# [Exercise details]
Write the listing out again exactly as it stands, with no images.

# [Given entries]
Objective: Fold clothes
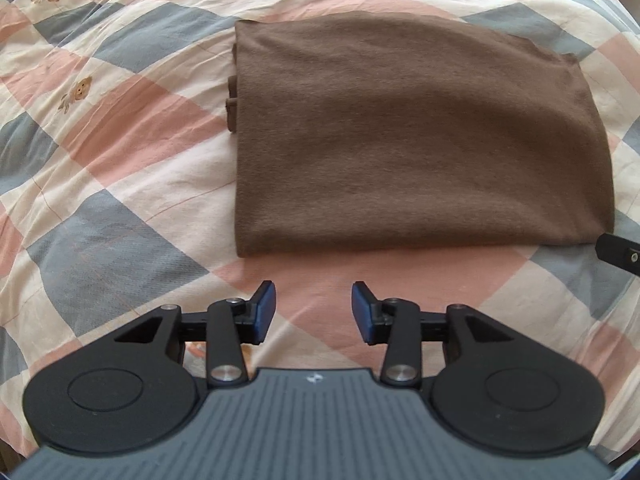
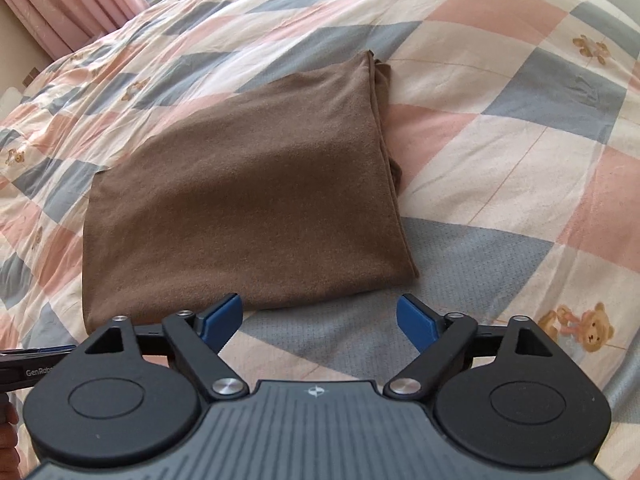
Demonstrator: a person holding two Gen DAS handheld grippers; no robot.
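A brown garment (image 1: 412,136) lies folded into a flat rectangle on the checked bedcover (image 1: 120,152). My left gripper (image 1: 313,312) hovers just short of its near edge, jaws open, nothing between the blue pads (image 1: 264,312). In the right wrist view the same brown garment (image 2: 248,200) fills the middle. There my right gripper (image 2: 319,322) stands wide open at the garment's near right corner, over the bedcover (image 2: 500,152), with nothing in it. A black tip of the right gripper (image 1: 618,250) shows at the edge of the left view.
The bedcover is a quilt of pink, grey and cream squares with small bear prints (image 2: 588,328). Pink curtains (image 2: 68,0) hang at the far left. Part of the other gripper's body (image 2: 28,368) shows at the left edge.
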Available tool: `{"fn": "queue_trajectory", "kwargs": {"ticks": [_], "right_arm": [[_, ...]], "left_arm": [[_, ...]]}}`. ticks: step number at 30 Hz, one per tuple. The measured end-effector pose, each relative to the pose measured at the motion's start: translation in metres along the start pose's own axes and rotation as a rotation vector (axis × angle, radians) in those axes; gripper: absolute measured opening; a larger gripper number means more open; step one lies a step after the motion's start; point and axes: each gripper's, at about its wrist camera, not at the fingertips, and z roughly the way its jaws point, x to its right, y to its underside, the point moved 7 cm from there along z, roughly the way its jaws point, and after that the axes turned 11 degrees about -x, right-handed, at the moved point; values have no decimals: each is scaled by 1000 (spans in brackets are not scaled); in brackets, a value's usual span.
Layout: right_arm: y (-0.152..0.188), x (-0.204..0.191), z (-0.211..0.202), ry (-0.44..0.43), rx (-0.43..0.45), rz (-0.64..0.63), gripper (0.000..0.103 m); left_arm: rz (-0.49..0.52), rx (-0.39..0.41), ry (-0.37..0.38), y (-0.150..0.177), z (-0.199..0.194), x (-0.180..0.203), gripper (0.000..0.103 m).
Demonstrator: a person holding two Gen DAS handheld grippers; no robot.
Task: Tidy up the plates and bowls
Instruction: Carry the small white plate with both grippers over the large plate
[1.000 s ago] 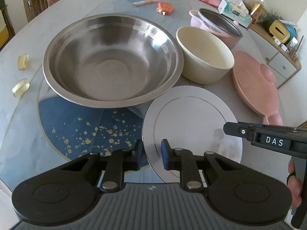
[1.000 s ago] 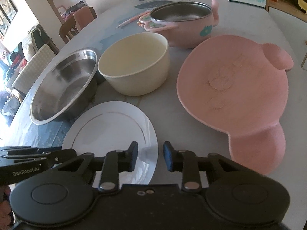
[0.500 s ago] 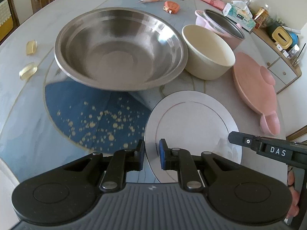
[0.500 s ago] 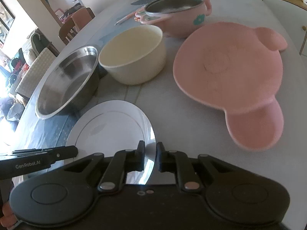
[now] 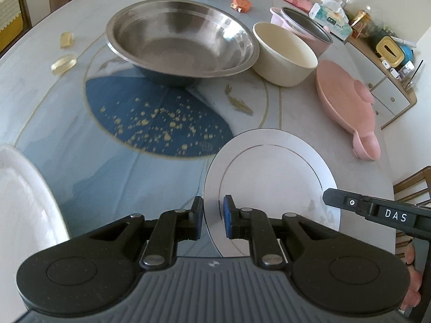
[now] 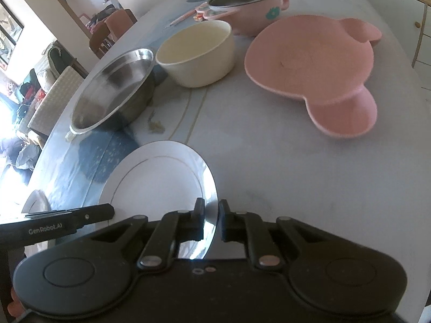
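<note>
A white plate with a thin gold ring (image 5: 272,177) is held at both edges above the table; it also shows in the right wrist view (image 6: 159,177). My left gripper (image 5: 212,216) is shut on its left rim. My right gripper (image 6: 211,220) is shut on its right rim. Farther off stand a large steel bowl (image 5: 183,40), a cream bowl (image 5: 285,53) and a pink mouse-shaped plate (image 5: 347,105). The same steel bowl (image 6: 113,88), cream bowl (image 6: 196,53) and pink plate (image 6: 312,56) show in the right wrist view.
A pink pot (image 6: 247,5) stands behind the cream bowl. Another white dish (image 5: 24,210) lies at the near left. Small amber pieces (image 5: 64,63) lie on the table's left. A sideboard with clutter (image 5: 388,62) and chairs (image 6: 107,32) stand beyond the table.
Both grippers closed on the plate's rim and drew it back from the bowls, towards the near table edge. The white dish at the left came into view.
</note>
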Motion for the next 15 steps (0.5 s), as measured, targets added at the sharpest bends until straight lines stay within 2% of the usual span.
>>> {"fn": "queue_trajectory", "kwargs": {"ticks": [15], "right_arm": [[25, -52, -32, -5, 48, -4, 10]], "left_arm": [[3, 64, 20, 27, -55, -25, 14]]}}
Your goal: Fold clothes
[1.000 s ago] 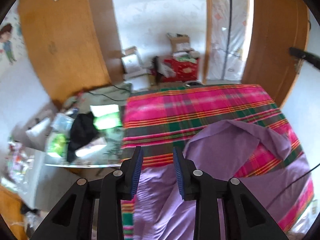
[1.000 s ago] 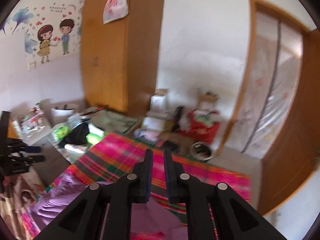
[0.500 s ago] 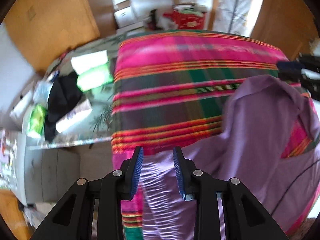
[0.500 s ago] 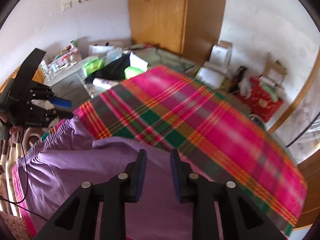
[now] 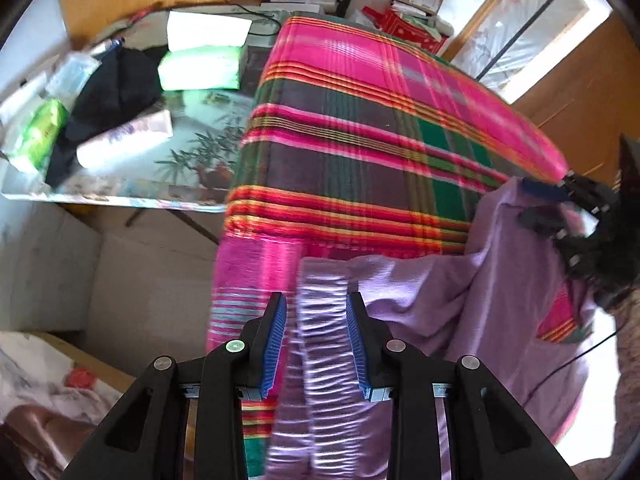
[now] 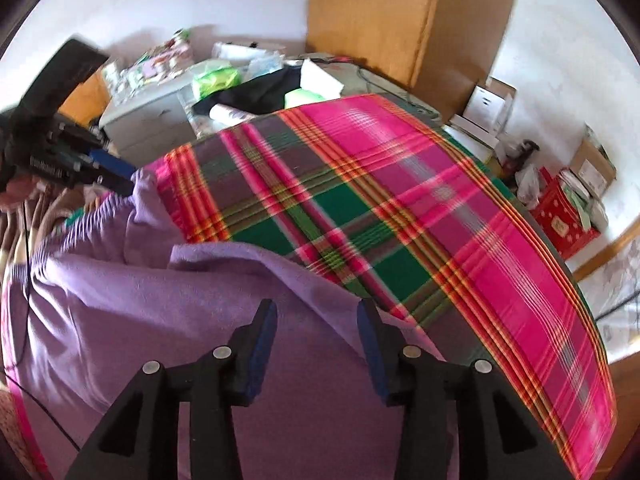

# [Final answer]
Objective: Fold clothes
Demonstrator: a person holding two Gen DAS handheld grippers; no robot.
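A brown garment (image 1: 412,136) lies folded into a flat rectangle on the checked bedcover (image 1: 120,152). My left gripper (image 1: 313,312) hovers just short of its near edge, jaws open, nothing between the blue pads (image 1: 264,312). In the right wrist view the same brown garment (image 2: 248,200) fills the middle. There my right gripper (image 2: 319,322) stands wide open at the garment's near right corner, over the bedcover (image 2: 500,152), with nothing in it. A black tip of the right gripper (image 1: 618,250) shows at the edge of the left view.
The bedcover is a quilt of pink, grey and cream squares with small bear prints (image 2: 588,328). Pink curtains (image 2: 68,0) hang at the far left. Part of the other gripper's body (image 2: 28,368) shows at the left edge.
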Available tool: `{"fn": "queue_trajectory", "kwargs": {"ticks": [_], "right_arm": [[_, ...]], "left_arm": [[_, ...]]}}`. ticks: step number at 30 Hz, one per tuple. The measured end-effector pose, each relative to the pose measured at the motion's start: translation in metres along the start pose's own axes and rotation as a rotation vector (axis × angle, radians) in those axes; gripper: absolute measured opening; a larger gripper number means more open; step one lies a step after the motion's start; point and axes: each gripper's, at about its wrist camera, not at the fingertips, and z roughly the way its jaws point, x to its right, y to its underside, the point moved 7 cm from there along z, roughly the way its jaws point, and after that the axes turned 11 degrees about -x, right-handed, at the moved point; values have no decimals: each is scaled by 1000 (spans in brackets are not scaled); in brackets, a value's usual span.
Layout: right_arm: y (-0.152..0.188), x (-0.204..0.191), z (-0.211..0.202), ry (-0.44..0.43), rx (-0.43..0.45), rz (-0.64..0.63), gripper (0.000..0.103 m); left_arm: rz (-0.49..0.52), rx (-0.39..0.41), ry (-0.37..0.38), y (-0.150..0.177), z (-0.199..0.194), x (-0.180..0.203), gripper (0.000..0.103 m).
Demonstrator: a person holding two Gen DAS handheld grippers; no robot.
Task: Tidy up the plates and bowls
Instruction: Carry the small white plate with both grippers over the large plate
[1.000 s ago] 
[1.000 s ago] 
[0.500 s ago] 
[0.500 s ago] 
[now] 
[now] 
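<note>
A white plate with a thin gold ring (image 5: 272,177) is held at both edges above the table; it also shows in the right wrist view (image 6: 159,177). My left gripper (image 5: 212,216) is shut on its left rim. My right gripper (image 6: 211,220) is shut on its right rim. Farther off stand a large steel bowl (image 5: 183,40), a cream bowl (image 5: 285,53) and a pink mouse-shaped plate (image 5: 347,105). The same steel bowl (image 6: 113,88), cream bowl (image 6: 196,53) and pink plate (image 6: 312,56) show in the right wrist view.
A pink pot (image 6: 247,5) stands behind the cream bowl. Another white dish (image 5: 24,210) lies at the near left. Small amber pieces (image 5: 64,63) lie on the table's left. A sideboard with clutter (image 5: 388,62) and chairs (image 6: 107,32) stand beyond the table.
Both grippers closed on the plate's rim and drew it back from the bowls, towards the near table edge. The white dish at the left came into view.
</note>
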Motion for the next 15 steps (0.5 s), as measured, targets added at the sharpest bends until straight lines stay within 2% of the usual span.
>>> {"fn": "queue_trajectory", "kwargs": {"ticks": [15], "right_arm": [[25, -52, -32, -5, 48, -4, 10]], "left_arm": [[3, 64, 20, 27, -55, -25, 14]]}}
Your goal: Fold clothes
[1.000 s ago] 
[1.000 s ago] 
[0.500 s ago] 
[0.500 s ago] 
[now] 
[now] 

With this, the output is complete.